------ The data

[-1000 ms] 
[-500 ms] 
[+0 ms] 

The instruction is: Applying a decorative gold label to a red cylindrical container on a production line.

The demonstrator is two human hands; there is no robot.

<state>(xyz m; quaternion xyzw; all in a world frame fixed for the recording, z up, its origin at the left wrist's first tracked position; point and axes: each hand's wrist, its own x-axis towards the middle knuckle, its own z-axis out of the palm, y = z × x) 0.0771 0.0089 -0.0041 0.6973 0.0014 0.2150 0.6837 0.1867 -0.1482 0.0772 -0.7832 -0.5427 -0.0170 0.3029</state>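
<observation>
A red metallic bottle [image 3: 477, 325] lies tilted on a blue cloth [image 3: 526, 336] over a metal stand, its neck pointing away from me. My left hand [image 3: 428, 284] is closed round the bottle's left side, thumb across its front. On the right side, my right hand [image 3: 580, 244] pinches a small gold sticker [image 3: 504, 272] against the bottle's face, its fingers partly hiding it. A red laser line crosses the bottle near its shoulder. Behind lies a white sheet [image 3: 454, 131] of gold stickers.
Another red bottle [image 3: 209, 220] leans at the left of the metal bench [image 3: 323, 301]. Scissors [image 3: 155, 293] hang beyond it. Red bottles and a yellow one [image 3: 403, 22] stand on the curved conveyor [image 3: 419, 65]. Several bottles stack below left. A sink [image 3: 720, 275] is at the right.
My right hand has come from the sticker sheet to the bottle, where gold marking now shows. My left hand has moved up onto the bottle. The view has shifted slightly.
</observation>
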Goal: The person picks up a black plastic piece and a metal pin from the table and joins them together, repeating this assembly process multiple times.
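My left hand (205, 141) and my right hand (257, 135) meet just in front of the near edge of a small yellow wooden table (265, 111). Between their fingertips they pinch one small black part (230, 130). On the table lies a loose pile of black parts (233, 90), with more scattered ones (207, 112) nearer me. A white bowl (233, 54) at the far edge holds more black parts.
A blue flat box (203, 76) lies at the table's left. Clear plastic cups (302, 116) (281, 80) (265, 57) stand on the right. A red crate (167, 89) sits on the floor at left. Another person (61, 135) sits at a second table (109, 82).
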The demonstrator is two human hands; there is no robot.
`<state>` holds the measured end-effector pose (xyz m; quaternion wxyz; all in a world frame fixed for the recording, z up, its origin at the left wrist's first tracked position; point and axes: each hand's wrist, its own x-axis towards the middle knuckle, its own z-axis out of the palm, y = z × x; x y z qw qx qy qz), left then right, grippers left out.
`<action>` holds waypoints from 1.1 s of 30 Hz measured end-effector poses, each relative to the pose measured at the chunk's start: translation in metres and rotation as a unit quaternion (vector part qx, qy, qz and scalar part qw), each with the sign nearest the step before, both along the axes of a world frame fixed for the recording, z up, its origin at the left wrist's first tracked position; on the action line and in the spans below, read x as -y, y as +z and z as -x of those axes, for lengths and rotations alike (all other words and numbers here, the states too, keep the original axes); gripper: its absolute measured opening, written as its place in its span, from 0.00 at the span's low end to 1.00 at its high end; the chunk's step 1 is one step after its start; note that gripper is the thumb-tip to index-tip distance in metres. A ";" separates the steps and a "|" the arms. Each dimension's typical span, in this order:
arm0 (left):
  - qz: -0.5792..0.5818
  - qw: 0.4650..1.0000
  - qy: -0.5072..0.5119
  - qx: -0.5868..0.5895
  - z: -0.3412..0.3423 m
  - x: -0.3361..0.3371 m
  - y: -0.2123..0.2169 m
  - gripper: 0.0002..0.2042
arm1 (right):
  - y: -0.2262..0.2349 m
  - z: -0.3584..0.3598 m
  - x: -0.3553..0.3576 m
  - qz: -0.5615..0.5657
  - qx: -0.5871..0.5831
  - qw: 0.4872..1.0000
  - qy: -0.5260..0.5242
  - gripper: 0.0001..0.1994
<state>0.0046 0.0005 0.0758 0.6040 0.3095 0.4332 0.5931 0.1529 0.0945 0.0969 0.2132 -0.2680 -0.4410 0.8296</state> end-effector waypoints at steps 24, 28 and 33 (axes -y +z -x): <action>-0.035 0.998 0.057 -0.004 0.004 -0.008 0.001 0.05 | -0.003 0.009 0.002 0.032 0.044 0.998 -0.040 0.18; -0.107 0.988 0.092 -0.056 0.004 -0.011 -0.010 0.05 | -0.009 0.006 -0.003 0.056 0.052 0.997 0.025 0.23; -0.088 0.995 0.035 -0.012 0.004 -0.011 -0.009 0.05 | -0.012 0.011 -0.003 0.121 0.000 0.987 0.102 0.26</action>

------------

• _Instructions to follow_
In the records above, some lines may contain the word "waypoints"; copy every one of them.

• _Answer for this exercise_
`<action>` holds waypoints from 1.1 s of 30 Hz measured end-effector poses, each relative to the pose measured at the chunk's start: translation in metres and rotation as a unit quaternion (vector part qx, qy, qz and scalar part qw), each with the sign nearest the step before, both along the axes of a world frame fixed for the recording, z up, its origin at the left wrist's first tracked position; on the action line and in the spans below, read x as -y, y as +z and z as -x of those axes, for lengths and rotations alike (all other words and numbers here, the states too, keep the original axes); gripper: its absolute measured opening, written as its place in its span, from 0.00 at the span's low end to 1.00 at its high end; the chunk's step 1 is one step after its start; note that gripper is the thumb-tip to index-tip distance in metres. A ";" separates the steps and a "|" the arms. Each dimension's typical span, in this order:
<state>0.0046 0.0005 0.0758 0.6040 0.3095 0.4332 0.5931 0.1529 0.0945 0.0969 0.2132 -0.2680 -0.4410 0.8296</state> end-effector waypoints at steps 24, 28 and 33 (axes -y +z -x): <action>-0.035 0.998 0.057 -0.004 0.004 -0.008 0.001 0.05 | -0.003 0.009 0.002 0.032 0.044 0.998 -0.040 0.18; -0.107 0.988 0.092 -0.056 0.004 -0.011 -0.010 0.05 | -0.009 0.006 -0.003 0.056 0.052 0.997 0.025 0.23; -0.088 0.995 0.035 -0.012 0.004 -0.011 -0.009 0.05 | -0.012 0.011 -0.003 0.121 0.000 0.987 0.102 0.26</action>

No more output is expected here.